Brown and Democratic leaders have sought to revise the bond currently set to go before voters in November, which was written in 2009 and costs $11.1 billion -- a price tag Brown says is too high.
Brown had initially proposed a $6 billion alternative; members of both parties said that figure would not sufficiently address the state's water needs.
The plan, provided in outline form by legislative sources, would put $2.5 billion toward water storage -- half a billion dollars less than what is in the 2009 bond.
It would put $850 million toward groundwater sustainability -- a top Los Angeles priority -- and $87.5 million for ecosystem restoration in the Sacramento-San Joaquin Delta. Funds going toward the delta have been closely scrutinized by environmental interests there, who have been concerned that such money could pave the way for the governor's controversial twin tunnel conveyance project.
"I feel like the foundation is here to get this done this week," he said.
As negotiations continue, lawmakers are also considering Monday to renumber some ballot propositions to put the legislative-passed measures -- the rainy day fund and a potential new water bond -- at the top of the ballot.
They will also take up a bill to delay the printing of voter guide materials for two days, in hopes a new bond compromise will come together by Wednesday.

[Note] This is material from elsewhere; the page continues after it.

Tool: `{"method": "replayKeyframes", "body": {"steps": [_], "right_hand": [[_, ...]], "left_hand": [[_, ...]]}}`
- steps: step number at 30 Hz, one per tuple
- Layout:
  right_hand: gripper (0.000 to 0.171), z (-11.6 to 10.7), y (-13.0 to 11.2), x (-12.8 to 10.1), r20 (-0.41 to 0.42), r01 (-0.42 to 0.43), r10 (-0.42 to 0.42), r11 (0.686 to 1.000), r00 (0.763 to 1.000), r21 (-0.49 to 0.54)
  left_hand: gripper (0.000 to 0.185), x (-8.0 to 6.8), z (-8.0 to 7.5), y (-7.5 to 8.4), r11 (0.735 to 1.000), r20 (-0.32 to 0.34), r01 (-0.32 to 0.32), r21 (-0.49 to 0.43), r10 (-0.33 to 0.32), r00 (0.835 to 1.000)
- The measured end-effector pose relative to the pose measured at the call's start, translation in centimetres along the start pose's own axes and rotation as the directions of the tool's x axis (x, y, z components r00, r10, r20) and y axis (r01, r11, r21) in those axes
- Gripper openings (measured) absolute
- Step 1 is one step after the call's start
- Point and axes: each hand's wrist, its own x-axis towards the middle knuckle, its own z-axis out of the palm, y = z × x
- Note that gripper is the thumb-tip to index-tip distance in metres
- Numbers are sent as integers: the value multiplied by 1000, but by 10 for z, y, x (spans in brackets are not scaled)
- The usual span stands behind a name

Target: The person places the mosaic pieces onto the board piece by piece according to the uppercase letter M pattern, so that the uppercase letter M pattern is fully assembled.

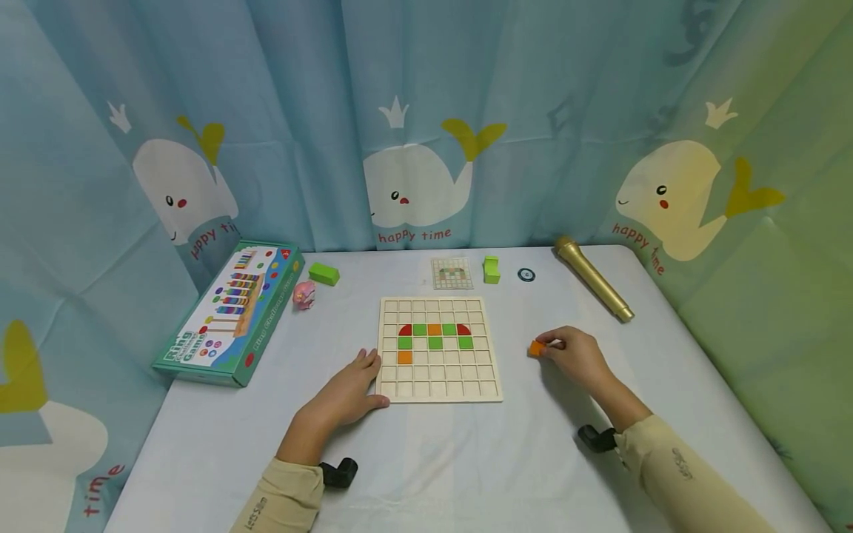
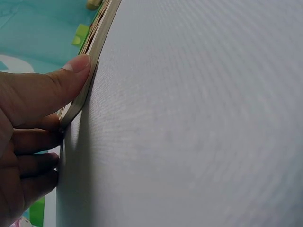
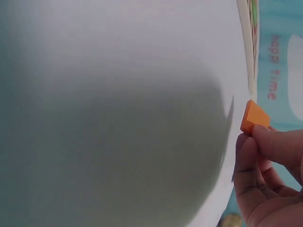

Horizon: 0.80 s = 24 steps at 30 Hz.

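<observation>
A square wooden grid board lies flat on the table with red, green and orange tiles in some cells. My left hand rests at its near left corner, thumb on the front edge and fingers along the left side. In the left wrist view the thumb presses the board's rim. Right of the board, my right hand pinches a small orange square tile between thumb and fingertips. The right wrist view shows that tile held tilted, one corner up.
Behind the board lie a pattern card, a green block and a small dark disc. A gold microphone-shaped object lies back right. At left are a game box, a pink figure and another green block.
</observation>
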Motion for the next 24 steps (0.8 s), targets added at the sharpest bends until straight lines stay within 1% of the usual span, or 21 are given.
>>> {"method": "replayKeyframes", "body": {"steps": [10,14,19,24], "right_hand": [[12,22,-22,12,27,29,-29,1000,999,12],[12,29,-33,17,50,37,-38,999,998,18],[12,37,-45,21,87,56,-60,997,994,44],[12,43,-54,23,116,73,-78,996,990,49]], "left_hand": [[83,0,0,-2,1000,2,-9,-12,9,1000],[83,0,1,-1,1000,3,1,-9,-1,1000],[83,0,0,0,1000,8,-3,2,3,1000],[83,1,0,0,1000,6,0,4,0,1000]]}}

Peter DeMarco, spokesman for the Senate Republicans, cautioned that the deal is far from done.
"This is a proposal, not a deal. A deal is announced when all parties agree to it, and we're not there," DeMarco said. "That said, the governor finally provided details a couple hours ago on a water bond and we are reviewing them now. Discussions continue among all stakeholders and we remain hopeful that a solution can be reached that works for all Californians."